Though part of this section must have been a lunch room at one time, they’ve made it very welcoming, and except for a few anomalies, its former purpose isn’t obvious.

Materials at PTPL are chipped and they will have self check soon.  Adults have a large computer room and ten workstations to choose from, including ADA, research/job search and express internet and there’s wifi.  Children have three terminals and teens two, with those needing the units for homework getting priority.

The web site was quite rich with full name/title/contact info for all the staff (yay!), library podcasts, reviews, a bunch of new materials lists (fiction and nonfiction by age group, DVDs by genre, audio books and CDs) and several blogs including a teen one promoting a zombie-feltie making event and one where YA’s create scenes from their favorite books or movies with Peeps 😉

Director Theresa Percy has a blog about the Carnegie library project there, while this display keeps it at the forefront of patrons’ minds.

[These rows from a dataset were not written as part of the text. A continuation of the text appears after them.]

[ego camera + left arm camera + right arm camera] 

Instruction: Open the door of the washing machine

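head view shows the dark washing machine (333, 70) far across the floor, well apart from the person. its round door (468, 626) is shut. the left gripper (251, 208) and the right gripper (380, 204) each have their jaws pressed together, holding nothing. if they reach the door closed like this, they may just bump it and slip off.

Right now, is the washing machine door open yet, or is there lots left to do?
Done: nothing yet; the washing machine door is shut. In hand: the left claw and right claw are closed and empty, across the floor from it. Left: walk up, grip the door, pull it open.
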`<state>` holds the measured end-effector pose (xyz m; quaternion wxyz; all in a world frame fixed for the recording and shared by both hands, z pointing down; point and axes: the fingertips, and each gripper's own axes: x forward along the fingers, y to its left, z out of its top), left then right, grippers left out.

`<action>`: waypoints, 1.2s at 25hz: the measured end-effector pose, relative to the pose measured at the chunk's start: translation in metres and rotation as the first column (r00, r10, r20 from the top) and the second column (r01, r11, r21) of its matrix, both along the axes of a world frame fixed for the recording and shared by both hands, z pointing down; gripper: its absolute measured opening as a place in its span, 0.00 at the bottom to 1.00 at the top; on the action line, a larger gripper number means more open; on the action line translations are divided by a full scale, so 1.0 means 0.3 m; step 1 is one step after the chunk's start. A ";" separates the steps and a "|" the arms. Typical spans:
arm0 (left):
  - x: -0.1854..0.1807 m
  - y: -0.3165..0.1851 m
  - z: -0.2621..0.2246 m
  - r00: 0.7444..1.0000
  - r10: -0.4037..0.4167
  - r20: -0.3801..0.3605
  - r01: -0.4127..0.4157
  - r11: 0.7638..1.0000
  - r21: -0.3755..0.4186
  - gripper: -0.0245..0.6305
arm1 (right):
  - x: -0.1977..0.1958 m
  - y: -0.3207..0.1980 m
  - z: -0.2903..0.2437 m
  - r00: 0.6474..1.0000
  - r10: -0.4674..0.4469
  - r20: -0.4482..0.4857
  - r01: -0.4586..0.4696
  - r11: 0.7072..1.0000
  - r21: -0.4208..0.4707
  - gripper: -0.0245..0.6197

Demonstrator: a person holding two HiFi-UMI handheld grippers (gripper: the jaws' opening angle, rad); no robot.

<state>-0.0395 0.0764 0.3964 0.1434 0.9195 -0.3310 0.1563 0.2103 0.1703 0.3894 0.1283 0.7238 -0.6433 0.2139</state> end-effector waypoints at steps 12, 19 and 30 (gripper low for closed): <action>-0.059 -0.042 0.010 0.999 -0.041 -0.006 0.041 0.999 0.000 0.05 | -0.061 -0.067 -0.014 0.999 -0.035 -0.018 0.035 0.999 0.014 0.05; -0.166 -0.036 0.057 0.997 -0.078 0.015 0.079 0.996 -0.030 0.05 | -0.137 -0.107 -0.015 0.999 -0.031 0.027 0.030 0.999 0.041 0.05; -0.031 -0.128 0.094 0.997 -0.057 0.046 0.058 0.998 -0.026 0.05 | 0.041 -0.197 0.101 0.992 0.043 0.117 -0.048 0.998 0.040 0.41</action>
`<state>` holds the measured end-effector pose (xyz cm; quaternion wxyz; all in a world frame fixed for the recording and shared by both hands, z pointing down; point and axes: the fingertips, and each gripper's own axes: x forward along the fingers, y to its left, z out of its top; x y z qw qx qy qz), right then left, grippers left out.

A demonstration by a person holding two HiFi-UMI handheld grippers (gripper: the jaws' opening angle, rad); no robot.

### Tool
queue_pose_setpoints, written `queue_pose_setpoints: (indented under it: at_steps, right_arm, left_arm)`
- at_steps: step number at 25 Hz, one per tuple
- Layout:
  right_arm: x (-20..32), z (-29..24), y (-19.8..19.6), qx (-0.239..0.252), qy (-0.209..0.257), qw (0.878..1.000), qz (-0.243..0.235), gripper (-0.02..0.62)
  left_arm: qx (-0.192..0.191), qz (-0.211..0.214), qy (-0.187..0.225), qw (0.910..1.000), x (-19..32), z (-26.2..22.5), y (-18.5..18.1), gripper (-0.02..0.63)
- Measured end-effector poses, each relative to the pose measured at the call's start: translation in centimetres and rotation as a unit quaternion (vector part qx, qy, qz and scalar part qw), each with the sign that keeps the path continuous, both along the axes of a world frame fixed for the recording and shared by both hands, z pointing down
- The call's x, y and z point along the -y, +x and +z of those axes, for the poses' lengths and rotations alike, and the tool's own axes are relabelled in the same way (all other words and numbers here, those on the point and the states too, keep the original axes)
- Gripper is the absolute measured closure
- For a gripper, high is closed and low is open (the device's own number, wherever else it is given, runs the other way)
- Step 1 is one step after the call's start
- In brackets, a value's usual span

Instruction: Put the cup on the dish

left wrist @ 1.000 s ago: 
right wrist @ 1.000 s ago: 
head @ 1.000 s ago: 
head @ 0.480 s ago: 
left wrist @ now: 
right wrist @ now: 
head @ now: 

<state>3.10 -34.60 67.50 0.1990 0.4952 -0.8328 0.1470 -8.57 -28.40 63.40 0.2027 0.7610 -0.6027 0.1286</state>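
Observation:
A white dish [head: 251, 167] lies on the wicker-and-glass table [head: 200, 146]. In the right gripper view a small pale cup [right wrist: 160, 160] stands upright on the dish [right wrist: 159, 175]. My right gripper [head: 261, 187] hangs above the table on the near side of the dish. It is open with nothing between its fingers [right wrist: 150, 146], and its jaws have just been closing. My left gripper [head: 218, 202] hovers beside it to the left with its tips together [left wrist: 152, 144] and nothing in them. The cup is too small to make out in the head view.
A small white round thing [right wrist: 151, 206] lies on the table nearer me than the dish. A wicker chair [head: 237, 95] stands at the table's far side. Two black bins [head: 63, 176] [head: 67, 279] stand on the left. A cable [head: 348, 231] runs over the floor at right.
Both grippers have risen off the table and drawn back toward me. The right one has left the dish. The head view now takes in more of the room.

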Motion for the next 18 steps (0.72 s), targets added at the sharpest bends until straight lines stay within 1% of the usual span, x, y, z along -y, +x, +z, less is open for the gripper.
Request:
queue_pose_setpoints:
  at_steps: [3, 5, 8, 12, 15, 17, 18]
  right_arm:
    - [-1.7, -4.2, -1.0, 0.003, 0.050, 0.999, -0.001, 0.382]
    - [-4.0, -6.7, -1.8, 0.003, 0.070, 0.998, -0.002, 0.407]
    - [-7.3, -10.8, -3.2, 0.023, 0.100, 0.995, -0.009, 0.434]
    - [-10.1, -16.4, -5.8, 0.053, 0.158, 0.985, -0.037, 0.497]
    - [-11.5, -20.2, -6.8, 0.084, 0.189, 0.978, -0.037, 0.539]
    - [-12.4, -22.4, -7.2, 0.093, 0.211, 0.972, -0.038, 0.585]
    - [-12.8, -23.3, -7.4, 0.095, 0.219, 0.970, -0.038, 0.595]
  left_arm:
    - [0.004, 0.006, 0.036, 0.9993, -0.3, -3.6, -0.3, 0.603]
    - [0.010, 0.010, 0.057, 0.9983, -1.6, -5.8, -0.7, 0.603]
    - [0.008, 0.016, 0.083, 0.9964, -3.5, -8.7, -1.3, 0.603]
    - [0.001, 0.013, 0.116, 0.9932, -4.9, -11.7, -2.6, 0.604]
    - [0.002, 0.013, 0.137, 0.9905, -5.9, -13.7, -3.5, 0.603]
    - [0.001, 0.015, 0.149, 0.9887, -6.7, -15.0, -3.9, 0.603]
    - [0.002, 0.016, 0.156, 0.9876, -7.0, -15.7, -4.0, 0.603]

Such a stately edifice and its wood trimmed reading room is gorgeous!

PTPL offers book club kits, audio and e book downloads as well as a wide assortment of databases and suggested links arranged by category.  Two meeting rooms are available at the adjacent Library Learning Center and volunteers provide Books on Wheels to the physically challenged and elderly.  There’s also a Books to Grow On delivery system for child care providers.  Appropriately for this beach town, they have a 2000 item Maritime Resource Center.

There’s a big magazine collection, paperback spindles, CD’s in flip through cases by genre, manga, graphic novels, those lovely green shaded lamps reminiscent of libraries of yore in Reference, and heaps of programs.  Kids can read to Rover and go to baby lapsits and storytimes.  Adults get to choose from book chats, fiber crafting circles, speakers, author visits, films, classes and even a Haiku group.

Teens can text a librarian 24/7 via Multnomah County’s Homework Help (Oregon!  a good example of states working together) and they’ve got their own facebook page with some cool zombie and alien pics advertising events, movies and writer visits. They can also attend a film making workshop or go on a five mile hike.

Decorated with nice old solid wood tables, cushy seating and a stuffed black leather couch enjoyed by a laptop user simultaneously listening to his iPod, this area may have been a stage, as some of the sides are raised up a step or two.  It’s surrounded by storage closets – such a valuable commodity in libraries – and has a Teen Area near the piano.

Everyone was so friendly and didn’t even mind having their photos taken.  Info Services staffers, Kiesy, (ILL) and Lynn (Circulation) at checkout (once the kitchen) laughingly pointed out the dishwasher behind them in the shot (isn’t the cafeteria tray rail the perfect place for patrons to rest their materials as they wait?).  And they proudly let me know that PTPL’s been rated a three star library and in seven of the last ten or so years has held the record as the busiest library, per capita, in Washington state.

What a fun place to visit – they truly make the most of their resources.